Wednesday, February 18, 2009

Earth to NBK, Earth to NBK...

Remember George Orwell's "other" novel, 1984? I remember when folks kidded that the futureworld, Big Brother state the book described was the punchline of a joke about what might happen to the country if we elected John F. Kennedy to the presidency over Richard Nixon in 1960. If the former had his way and Shanghaied the 1964 election as well, he'd serve till 1968. Then his brother Bobby would serve eight years till 1976, then Teddy would inherit the privelege for eight years, and--wait for it --do you know when that would bring the country to? 1984! Har har har.

I bring this up because it suggests something near and dear to my heart: the great ignored adverb among the Who What When and How descriptors is When. Check the news stories. They tell us what happened, usually where, and who was involved, and if space permit, how it happened. Rarely does when it happened get more than a brief mention. We're really not that concerned about time. Events, yes. People, yes. Location, sure. Even the grim details of process. But When is the least of our concern.

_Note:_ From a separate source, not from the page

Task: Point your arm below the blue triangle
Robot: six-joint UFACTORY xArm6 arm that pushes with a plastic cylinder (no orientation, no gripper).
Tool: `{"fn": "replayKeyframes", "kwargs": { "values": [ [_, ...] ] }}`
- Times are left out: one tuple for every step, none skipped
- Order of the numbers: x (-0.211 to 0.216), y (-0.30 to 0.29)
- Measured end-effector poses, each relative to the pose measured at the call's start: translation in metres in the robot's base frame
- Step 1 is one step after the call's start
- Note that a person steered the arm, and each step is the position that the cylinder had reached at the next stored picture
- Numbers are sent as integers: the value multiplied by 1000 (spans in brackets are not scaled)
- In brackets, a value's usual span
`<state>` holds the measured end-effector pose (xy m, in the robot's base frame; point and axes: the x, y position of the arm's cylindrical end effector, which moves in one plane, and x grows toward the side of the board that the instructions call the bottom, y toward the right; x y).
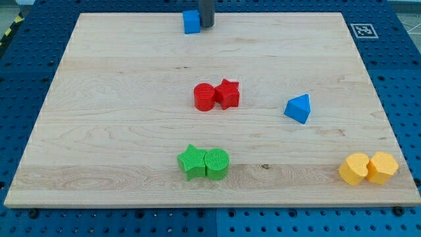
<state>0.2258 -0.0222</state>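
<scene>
No pincer is fitted on this arm, so you have nothing to read as spread or pressed together; what you steer is a dark rod, and my tip (206,26) is what does the pointing.

Start near, at the view's bottom. Around 6 o'clock on the tabletop (99,131) you see a green star (191,161) touching a green cylinder (217,164). At about 4 o'clock, by the corner, two yellow blocks (368,168) sit touching; their shapes are hard to make out.

Move up to the middle: a red cylinder (204,97) and a red star (227,93) touch each other just above centre. Out at 3 o'clock from them, well apart, stands the blue triangle (298,108), your target, alone with bare wood on all sides.

Farthest off, at 12 o'clock on the far edge, a blue cube (191,22) rests, and my tip stands just beside it on its 3 o'clock side, possibly touching.

You are, by my judgement, at the start of the approach: the tip is well away from the triangle. Next, you need a long slide toward 5 o'clock, passing on the 3 o'clock side of the red pair, then stopping at the triangle's 6 o'clock without nudging it.
</scene>
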Motion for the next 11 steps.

George Orwell sealed the irrelevance of his book with his dated title, and in our sophomoric humor of that day that I and my buddies thought was so clever, I couldn't foresee the joke would become so outmoded as the years passed. The year 1984 came and went without any Orwellian events to speak of that I'm aware of, as have most years since.

We set another date for Armageddon, or at least a year of Great Significance, as the new Millenium approached, in the later 1990's. I remember when I married at age 28 in 1968 I had wondered if I and my peers would live to see the year 2000. Lord, I'd be 61! That was nine years ago, and I don't feel any different. I look different, no doubt--more gray hair creeping around to the back that's still black, less thickness to my top combover in the morning mirror--but I feel the same, basically, as I did ten, twenty, or even thirty or forty years ago. Ageing doesn't proceed in a straight, linear fashion for me. It's more like a series of fits and starts, more of a spiral. And sometimes I actually feel I'm getting younger, like what's his name in the movie.

I was 61 in 2001 when the Times Square Ball dropped on New Years' Eve as the true new millenium began, and guess what: nothing changed then either. Not really. Not the things that count. I'm still the same, Barb's still the same beautiful bride I married in 1968, our sons have grown and left the nest, but they're still the same to me they always were.

So what am I trying to say about time? Well, I'm not Henri Bergson who held that time is merely the illusion of a continuum, that it's actually a succession of moments. And I'm not Albert Einstein, who believed time could be slowed or sped up through theoretical physics. But I am convinced that the perception of time, at least, is very changable, seeming to fly by at lightning speed when I'm stuck in a computer problem and seeming to crawl along like a slug when I'm not busy or when I'm waiting on something or someone, or watching a slow download meter creep by.

In my latest fascinations, I'm speculating there may be no real past or future, that all is contained in the present moment, because that's the location for my sense of the past as I remember, or my sense of the future as I imagine. If that were true, it would help me grasp some big concepts like when God began, if he had no beginning in time, and how it could be that some things could always have been and will always remain. Would it be possible to imagine something outside time and space as we know them? I think so. It doesn't strike me as any more farfetched that all time could exist in a moment than that all matter in the universe might have existed in a nano-speck, packed so densely light could not escape it--i.e., a black hole.

In any case, I'm getting hungry now, so that just explodes my universe theories. I have to fire up the grill. We're having pork chops tonight. Let's see now, how long do you cook pork chops?